Führerscheinentzug – wie kann man ihn vermeiden?

13. Juli 2010, aus der Kategorie Ratgeber

FuehrerscheinIm Gegensatz zu einem Fahrverbot, welches nach einer Ordnungswidrigkeit für ein paar Monate erteilt wird und dem Verkehrssünder nicht den Führerschein komplett entzieht, gilt es bei bestimmten Delikten: Achtung, Führerschein in Gefahr! Doch was genau führt nur zu einer Strafe im ordnungsrechtlichen Sinne und was dazu, dass man den Schein weggenommen bekommt?

Für einen völligen Führerscheinentzug bedarf es heftiger Verstöße und die Erlaubnis zum Führen von Kraftfahrzeugen wird dem Autofahrer dann für mindestens sechs Monate entzogen. Dabei muss man folgende Abgabefristen einhalten: Erhält man zum allerersten Mal ein Fahrverbot, so hat man vier Monate Zeit, die Lizenz für den geforderten Zeitraum abzugeben und erst dann beginnt die Entzugsdauer von ein bis drei Monaten. Beim zweiten Mal darf man den Abgabezeitpunkt schon nicht mehr selbst wählen. Beim absoluten Führerscheinentzug wird dem Sünder meist überhaupt keine Schonfrist eingeräumt und der Führerschein ist auf der Stelle weg.

Eine der häufigsten Verstöße ist die Trunkenheit am Steuer, was meistens einen Entzug des Führerscheins nach sich zieht. Nur wenige Promille Unterschied entscheiden zwischen Fahrverbot und Führerscheinentzug. Aber welche Promillegrenze ist die Kritische? Bereits bei sehr geringer Promillezahl besteht die Gefahr des Fahrverbots, wenn eine offensichtliche Fahruntüchtigkeit damit verbunden ist. Bei über 1,1 Promille ist allerdings ein Führerscheinentzug sicher. Auch bei Drogenkonsum ist die Gesetzgebung deutlich und hierbei ist es sogar egal, wie viel konsumiert wurde. Es zählt nur, dass Drogen genommen wurden. Übrigens drohen hier auch einem konsumierenden Beifahrer Konsequenzen.

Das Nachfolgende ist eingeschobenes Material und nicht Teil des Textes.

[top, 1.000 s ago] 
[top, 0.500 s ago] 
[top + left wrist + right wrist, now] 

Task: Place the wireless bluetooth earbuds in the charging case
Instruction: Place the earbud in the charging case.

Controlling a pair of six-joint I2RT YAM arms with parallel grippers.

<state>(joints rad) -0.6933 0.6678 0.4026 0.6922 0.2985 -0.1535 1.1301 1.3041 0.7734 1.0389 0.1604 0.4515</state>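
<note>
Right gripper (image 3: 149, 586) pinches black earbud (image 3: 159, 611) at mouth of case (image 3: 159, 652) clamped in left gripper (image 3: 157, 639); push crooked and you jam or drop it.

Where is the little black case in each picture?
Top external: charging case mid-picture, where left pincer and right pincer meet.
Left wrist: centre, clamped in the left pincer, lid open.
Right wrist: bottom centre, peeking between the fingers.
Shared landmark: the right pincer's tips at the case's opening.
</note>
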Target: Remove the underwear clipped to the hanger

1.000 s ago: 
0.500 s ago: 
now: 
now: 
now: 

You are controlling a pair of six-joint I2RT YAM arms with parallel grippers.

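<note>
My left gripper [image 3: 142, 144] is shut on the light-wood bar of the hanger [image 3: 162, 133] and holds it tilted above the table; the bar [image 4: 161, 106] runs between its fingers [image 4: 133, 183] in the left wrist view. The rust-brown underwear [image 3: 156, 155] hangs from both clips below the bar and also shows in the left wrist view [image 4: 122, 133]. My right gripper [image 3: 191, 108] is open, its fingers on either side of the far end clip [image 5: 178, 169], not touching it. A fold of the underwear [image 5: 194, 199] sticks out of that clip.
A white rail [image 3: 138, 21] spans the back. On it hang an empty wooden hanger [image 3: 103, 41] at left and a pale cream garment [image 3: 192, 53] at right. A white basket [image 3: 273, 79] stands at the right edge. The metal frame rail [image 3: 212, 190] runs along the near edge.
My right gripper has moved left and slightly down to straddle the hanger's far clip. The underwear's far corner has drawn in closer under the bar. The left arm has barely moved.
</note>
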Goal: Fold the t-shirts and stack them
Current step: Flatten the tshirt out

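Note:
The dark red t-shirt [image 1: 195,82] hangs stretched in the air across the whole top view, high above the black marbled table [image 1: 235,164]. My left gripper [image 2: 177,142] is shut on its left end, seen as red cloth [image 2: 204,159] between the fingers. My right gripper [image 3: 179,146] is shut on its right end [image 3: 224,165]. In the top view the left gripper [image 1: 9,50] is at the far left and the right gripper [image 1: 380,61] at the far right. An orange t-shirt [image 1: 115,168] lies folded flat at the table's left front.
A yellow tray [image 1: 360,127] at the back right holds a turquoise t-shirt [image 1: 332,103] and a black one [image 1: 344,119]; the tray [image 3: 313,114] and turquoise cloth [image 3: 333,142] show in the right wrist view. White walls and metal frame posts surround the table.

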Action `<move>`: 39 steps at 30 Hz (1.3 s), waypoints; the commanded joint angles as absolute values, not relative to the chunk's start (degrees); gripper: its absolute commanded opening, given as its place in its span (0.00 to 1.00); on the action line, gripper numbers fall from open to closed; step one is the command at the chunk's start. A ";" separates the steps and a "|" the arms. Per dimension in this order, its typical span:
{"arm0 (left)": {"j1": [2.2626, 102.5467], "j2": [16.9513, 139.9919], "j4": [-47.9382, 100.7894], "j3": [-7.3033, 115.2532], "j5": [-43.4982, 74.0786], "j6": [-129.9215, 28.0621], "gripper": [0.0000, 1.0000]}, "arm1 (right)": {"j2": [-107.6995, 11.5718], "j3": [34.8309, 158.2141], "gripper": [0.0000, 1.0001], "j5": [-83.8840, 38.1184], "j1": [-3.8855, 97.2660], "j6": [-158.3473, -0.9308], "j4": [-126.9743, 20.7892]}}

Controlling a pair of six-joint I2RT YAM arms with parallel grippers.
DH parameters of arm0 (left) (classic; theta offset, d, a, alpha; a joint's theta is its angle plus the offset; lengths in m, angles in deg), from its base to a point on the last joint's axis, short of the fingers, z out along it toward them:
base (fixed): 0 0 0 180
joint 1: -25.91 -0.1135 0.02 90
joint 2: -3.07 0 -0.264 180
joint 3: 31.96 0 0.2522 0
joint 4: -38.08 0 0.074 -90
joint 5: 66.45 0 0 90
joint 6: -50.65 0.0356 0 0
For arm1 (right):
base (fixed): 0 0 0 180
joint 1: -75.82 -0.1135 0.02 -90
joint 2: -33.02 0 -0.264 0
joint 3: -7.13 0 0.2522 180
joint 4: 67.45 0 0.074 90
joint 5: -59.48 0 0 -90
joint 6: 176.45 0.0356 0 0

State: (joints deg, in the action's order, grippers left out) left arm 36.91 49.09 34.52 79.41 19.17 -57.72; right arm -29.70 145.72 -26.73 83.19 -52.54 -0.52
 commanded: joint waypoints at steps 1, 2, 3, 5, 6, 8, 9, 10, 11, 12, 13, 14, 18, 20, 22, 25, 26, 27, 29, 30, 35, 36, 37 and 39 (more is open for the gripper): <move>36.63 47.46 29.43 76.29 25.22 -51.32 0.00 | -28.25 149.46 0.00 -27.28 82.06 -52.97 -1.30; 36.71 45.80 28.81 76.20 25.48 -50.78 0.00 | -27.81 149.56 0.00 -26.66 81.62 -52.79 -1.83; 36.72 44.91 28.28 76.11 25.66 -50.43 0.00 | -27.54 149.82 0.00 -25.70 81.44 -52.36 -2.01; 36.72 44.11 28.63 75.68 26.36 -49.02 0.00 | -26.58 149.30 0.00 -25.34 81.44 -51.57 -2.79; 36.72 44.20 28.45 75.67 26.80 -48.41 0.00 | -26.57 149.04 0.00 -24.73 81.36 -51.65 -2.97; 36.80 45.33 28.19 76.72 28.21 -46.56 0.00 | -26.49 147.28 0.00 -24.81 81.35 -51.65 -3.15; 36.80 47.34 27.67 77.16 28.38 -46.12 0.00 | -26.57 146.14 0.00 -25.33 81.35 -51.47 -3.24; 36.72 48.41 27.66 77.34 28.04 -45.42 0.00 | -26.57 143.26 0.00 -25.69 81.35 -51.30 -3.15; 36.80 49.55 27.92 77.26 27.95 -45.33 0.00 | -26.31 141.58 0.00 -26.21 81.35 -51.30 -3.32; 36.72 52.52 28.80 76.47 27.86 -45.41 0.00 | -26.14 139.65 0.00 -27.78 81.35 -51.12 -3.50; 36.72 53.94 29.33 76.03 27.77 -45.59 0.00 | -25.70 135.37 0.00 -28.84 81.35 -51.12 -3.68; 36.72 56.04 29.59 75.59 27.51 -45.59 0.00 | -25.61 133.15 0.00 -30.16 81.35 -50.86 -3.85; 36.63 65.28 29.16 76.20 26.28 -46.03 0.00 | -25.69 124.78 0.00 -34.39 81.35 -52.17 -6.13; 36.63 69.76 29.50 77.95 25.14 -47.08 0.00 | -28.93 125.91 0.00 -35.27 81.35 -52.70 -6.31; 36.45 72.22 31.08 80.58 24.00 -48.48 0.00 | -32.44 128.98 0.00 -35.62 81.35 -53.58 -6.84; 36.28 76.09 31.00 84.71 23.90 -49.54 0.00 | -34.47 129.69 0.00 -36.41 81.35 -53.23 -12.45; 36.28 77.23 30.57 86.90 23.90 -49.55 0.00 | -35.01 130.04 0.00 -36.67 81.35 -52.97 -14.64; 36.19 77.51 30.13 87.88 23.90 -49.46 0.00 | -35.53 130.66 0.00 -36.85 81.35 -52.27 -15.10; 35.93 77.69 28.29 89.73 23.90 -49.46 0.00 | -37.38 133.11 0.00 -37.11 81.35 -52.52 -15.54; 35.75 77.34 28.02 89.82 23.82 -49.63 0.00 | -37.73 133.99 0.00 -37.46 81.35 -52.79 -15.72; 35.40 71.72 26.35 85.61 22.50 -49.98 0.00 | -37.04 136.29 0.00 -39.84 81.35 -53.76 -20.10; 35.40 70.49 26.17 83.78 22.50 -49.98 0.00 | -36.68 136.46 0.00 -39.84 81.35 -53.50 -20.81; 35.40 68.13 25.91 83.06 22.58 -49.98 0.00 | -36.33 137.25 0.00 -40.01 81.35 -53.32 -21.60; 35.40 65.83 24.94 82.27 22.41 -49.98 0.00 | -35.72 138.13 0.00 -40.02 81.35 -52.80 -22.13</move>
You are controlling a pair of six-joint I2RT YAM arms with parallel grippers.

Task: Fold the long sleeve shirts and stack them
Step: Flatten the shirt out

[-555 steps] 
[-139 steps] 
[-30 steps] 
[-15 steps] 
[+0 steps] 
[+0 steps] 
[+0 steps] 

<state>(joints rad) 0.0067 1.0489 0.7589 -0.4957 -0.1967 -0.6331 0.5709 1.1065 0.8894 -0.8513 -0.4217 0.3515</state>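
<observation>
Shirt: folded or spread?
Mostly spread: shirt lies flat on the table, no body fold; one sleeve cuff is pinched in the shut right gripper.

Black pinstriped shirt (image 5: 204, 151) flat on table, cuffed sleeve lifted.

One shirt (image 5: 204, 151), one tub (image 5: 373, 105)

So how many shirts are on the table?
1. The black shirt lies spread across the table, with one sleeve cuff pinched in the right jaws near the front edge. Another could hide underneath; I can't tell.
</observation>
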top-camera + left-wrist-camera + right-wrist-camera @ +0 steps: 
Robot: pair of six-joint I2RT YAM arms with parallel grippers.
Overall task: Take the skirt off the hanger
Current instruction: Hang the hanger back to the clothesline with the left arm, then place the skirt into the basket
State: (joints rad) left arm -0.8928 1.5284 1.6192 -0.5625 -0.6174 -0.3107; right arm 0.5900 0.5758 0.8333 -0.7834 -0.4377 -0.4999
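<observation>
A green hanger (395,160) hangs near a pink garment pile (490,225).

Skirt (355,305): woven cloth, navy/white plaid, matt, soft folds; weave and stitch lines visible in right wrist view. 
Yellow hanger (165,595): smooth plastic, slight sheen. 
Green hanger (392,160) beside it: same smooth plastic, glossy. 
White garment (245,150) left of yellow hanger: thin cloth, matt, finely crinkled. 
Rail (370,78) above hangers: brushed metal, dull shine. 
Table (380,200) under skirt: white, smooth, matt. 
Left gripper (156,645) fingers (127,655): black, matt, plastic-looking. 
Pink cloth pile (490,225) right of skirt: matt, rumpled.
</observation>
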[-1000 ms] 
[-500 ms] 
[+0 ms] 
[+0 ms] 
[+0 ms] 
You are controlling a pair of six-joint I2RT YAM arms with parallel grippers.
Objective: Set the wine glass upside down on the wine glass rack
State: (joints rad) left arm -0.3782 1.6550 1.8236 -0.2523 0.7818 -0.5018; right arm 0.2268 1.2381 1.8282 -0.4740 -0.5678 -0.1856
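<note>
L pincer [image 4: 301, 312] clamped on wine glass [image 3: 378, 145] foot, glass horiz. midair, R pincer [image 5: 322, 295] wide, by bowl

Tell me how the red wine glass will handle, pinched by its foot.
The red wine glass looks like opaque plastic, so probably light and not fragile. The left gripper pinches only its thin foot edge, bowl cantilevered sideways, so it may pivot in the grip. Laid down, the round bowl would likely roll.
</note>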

Außerdem kann man den Führerschein bei einem Tempoverstoß verlieren. Allerdings bleibt es hier bei gängigen Geschwindigkeitsüberschreitungen von bis zu 30 km/h bei wenigen Monaten Fahrverbot. Erst bei höheren Geschwindigkeiten muss man mit dem Führerscheinentzug rechnen. Zudem ist auch eine Fahrerflucht nicht nur unmoralisch, sondern auch höchst strafbar. Derweil kann auch eine Verkehrswidrigkeit, die ein Fahrradfahrer begeht, der im Besitz eines Führerscheins ist, den Verlust desselben nach sich ziehen. Darüber hinaus kann der Führerschein auch verschwinden, wenn man zu viele Punkte in Flensburg durch Verkehrsverstöße ansammelt. Die Verkehrssünderkartei speichert Punkte mindestens zwei Jahre lang.

Nach der Dauer des Fahrverbots bekommt man den Führerschein einfach wieder zurück. Um den Führerschein nach Ablauf der Entzugsfrist aber wieder zu bekommen, muss man ihn völlig neu bei der zuständigen Behörde beantragen. In schlimmen Fällen muss man sogar mit einer neuen Prüfung rechnen. Lebenslang kann man den Führerschein übrigens auch verlieren, wenn beispielsweise psychische Gründe aufgeführt werden können. Generell sollte man sich also besser an Promillegrenzen, Tempolimits und das eigene Gewissen halten, um dem Verlust des Führerscheins zu entgehen.